Exercise directions = From the first line to the last, restate the material word for word; pictures stay out.

◆ ◆ ◆ ◆ ◆

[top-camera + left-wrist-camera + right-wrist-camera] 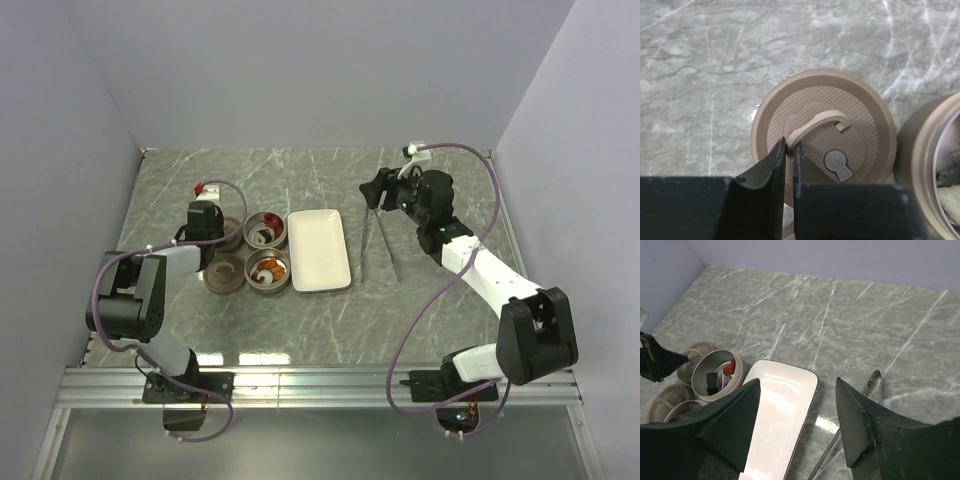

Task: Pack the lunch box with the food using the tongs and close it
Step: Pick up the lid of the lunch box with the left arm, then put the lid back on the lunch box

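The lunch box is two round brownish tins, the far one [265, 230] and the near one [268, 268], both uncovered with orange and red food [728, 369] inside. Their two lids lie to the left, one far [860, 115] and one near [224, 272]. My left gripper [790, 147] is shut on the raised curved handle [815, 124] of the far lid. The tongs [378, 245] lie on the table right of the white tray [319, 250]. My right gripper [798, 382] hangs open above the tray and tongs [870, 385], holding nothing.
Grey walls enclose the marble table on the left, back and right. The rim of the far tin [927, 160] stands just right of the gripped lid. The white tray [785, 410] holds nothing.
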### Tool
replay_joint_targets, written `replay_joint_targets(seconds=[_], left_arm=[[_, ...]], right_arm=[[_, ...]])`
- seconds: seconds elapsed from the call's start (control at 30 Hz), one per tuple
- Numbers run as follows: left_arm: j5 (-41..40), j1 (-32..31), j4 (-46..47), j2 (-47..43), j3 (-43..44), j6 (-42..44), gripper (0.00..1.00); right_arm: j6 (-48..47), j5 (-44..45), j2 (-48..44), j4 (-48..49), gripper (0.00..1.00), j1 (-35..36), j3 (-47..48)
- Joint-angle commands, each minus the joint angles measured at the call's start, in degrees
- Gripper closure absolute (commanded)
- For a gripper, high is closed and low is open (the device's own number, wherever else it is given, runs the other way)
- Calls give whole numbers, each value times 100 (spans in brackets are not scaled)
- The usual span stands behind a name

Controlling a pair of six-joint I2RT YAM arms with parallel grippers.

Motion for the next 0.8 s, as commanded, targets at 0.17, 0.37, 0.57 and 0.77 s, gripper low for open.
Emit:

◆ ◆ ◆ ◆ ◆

Solution for this exercise =
[top-camera + left-wrist-camera + right-wrist-camera] 

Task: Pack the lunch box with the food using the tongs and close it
Step: Pick up the lid of the lunch box with the left arm, then put the lid back on the lunch box

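The lunch box is two round brownish tins, the far one [265, 230] and the near one [268, 268], both uncovered with orange and red food [728, 369] inside. Their two lids lie to the left, one far [860, 115] and one near [224, 272]. My left gripper [790, 147] is shut on the raised curved handle [815, 124] of the far lid. The tongs [378, 245] lie on the table right of the white tray [319, 250]. My right gripper [798, 382] hangs open above the tray and tongs [870, 385], holding nothing.
Grey walls enclose the marble table on the left, back and right. The rim of the far tin [927, 160] stands just right of the gripped lid. The white tray [785, 410] holds nothing.
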### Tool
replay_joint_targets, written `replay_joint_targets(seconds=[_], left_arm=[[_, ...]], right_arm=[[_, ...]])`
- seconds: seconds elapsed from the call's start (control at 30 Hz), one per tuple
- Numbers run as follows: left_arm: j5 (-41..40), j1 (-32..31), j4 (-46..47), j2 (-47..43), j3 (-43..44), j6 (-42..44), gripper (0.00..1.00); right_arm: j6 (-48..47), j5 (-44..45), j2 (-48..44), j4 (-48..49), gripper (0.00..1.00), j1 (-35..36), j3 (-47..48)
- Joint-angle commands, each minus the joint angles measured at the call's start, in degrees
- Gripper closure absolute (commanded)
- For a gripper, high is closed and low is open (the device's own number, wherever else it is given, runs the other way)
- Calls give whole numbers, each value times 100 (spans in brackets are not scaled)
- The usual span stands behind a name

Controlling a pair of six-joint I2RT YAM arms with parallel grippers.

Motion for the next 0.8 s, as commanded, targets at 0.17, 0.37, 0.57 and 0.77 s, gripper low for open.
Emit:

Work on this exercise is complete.